Password and data leakages raise concerns
Whether or not organizations embrace bring-your-own-device (BYOD), enterprise mobility creates a unique set of implications for mobile device security. Challenges to secure passwords and data can be overcome, however. For example, an organization seeking to leverage mobility can deploy devices to mitigate some of the challenges created from managing personally-owned devices. This type of approach requires policy creation and considerations from management. Common questions to consider are whether employees should be able to access social networks from these devices, if password policies should be enforced and whether data should be encryped.
Addressing mobile device security hurdles
A recent ITBusinessEdge article discussed some of the challenges associated with BYOD and other mobility trends. One of the article's key points is that foregoing a mobile device management (MDM) solution limits security.

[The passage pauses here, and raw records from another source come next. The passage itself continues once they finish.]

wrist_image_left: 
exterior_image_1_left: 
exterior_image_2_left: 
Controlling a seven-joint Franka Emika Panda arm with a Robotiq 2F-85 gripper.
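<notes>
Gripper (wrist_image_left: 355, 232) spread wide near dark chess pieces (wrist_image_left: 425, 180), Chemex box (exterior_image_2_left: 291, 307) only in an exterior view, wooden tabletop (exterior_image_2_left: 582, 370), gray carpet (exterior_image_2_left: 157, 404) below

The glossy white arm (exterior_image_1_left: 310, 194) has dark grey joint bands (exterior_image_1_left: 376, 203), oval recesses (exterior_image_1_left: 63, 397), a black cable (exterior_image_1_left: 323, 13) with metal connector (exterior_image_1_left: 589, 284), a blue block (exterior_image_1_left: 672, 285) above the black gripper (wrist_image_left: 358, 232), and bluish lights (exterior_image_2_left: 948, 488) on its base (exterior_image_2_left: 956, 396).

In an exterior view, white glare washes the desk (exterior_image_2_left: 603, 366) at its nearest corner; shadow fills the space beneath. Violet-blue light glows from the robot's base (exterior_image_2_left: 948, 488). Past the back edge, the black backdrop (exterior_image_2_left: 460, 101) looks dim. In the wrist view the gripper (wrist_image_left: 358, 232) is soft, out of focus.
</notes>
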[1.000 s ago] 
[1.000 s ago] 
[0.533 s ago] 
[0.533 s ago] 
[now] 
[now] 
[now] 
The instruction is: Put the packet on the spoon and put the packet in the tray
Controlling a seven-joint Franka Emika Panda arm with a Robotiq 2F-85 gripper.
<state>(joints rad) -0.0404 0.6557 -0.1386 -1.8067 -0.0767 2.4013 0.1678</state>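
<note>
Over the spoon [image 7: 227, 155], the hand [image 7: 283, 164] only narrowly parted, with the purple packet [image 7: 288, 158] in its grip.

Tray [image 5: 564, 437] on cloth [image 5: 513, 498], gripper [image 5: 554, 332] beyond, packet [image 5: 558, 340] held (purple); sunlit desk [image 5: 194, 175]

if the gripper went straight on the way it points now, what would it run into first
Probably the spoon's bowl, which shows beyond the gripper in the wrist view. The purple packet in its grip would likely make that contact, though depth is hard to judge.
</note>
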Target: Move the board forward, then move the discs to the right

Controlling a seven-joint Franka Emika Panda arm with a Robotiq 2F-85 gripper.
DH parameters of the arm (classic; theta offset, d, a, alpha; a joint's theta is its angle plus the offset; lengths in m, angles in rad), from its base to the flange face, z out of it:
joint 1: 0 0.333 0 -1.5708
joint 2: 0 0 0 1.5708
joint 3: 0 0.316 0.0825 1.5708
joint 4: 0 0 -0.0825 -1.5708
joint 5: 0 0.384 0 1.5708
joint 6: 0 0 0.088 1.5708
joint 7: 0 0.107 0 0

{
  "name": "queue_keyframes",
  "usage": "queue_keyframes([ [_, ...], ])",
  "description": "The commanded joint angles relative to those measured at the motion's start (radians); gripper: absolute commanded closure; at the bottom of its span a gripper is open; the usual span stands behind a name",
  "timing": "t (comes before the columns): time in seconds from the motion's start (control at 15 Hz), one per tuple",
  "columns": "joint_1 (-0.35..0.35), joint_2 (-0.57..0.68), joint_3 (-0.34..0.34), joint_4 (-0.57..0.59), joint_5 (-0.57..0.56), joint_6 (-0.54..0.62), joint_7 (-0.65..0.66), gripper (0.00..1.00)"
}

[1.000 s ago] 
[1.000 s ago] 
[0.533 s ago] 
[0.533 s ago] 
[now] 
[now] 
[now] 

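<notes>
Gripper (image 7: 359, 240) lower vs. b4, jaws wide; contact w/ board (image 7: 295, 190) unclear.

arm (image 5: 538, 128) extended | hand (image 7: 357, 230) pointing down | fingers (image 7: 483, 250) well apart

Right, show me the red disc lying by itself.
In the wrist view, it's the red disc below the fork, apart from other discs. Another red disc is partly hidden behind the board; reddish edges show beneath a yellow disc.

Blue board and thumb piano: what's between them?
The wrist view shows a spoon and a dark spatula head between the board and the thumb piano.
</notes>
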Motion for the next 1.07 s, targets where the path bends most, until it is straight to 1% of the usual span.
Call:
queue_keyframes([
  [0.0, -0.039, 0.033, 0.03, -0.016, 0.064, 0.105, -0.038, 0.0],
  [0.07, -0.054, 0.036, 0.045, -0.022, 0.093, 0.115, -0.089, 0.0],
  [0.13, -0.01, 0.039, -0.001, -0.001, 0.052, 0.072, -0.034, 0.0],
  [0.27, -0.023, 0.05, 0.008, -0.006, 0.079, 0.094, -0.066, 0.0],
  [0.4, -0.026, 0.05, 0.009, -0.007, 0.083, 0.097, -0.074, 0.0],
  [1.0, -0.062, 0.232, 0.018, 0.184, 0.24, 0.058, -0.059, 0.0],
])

"Considering that the typical tablet is the nexus of its owner's communications and collaboration, the danger is not inconsiderable," the article stated. "Just to name a few: social networking accounts, email messages, corporate calendars, contact list, bookmarks to important work portals, access to online storage accounts, the list goes on."
The potential risk for employees accessing social network and other accounts on devices that hold sensitive company data was recently highlighted by a spree of website security breaches. Social media site Formspring recently suffered a password security breach, leaving 420,000 password hashes potential compromised.
While security breaches such as Formspring's may not appear to affect businesses, the number of employees who use the same passwords for social network and employee logins could be placing company data at risk. Microsoft Account Group Manager Eric Doerr recently assessed the prevalence of using the same password across multiple sites.
"You’d be surprised how often the lists – especially the publicly posted ones – are complete garbage with zero matches," Doerr wrote in a blog post. "But sometimes there are hits - on average, we see successful password matches of around 20 percent of matching usernames."
Doerr didn't even get into social engineering hacking, which uses targeted attacks to trick users into downloading malware. To manage these risks, companies are encouraged to require employees to choose strong passwords. Others request that employees change their passwords frequently. MDM solftware can be used to enforce compliance with these policies and protect corporate data.